TASK DESCRIPTION » Everything in the listing that follows should be reproduced exactly except the pictures.

DATA SHOWN »
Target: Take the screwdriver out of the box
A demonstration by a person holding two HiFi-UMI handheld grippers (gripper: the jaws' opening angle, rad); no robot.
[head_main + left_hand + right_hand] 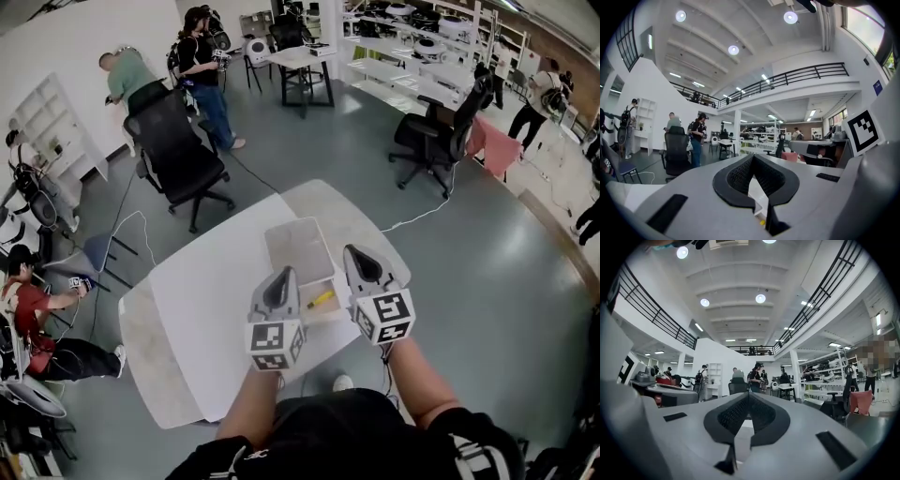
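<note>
An open white box [330,280] lies on the white table [206,300], its lid [298,246] folded back away from me. Inside lies a yellow screwdriver [320,300]. My left gripper [284,275] hovers over the box's left edge, and my right gripper [356,251] hovers over its right edge. The screwdriver lies between them, untouched. In the left gripper view the left gripper [753,158] has its jaws meeting at the tips with nothing held. A sliver of yellow screwdriver [762,222] shows below them. In the right gripper view the right gripper [749,394] is likewise shut and empty.
A black office chair [178,150] stands beyond the table's far left corner, another [436,136] at the far right. Several people stand or sit along the left wall. A cable [417,217] runs across the grey floor to the right of the table.
</note>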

RESPONSE AREA »
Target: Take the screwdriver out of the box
A demonstration by a person holding two HiFi-UMI handheld grippers (gripper: the jaws' opening angle, rad); no robot.
[head_main + left_hand + right_hand] 
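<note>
An open white box [330,280] lies on the white table [206,300], its lid [298,246] folded back away from me. Inside lies a yellow screwdriver [320,300]. My left gripper [284,275] hovers over the box's left edge, and my right gripper [356,251] hovers over its right edge. The screwdriver lies between them, untouched. In the left gripper view the left gripper [753,158] has its jaws meeting at the tips with nothing held. A sliver of yellow screwdriver [762,222] shows below them. In the right gripper view the right gripper [749,394] is likewise shut and empty.
A black office chair [178,150] stands beyond the table's far left corner, another [436,136] at the far right. Several people stand or sit along the left wall. A cable [417,217] runs across the grey floor to the right of the table.
</note>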

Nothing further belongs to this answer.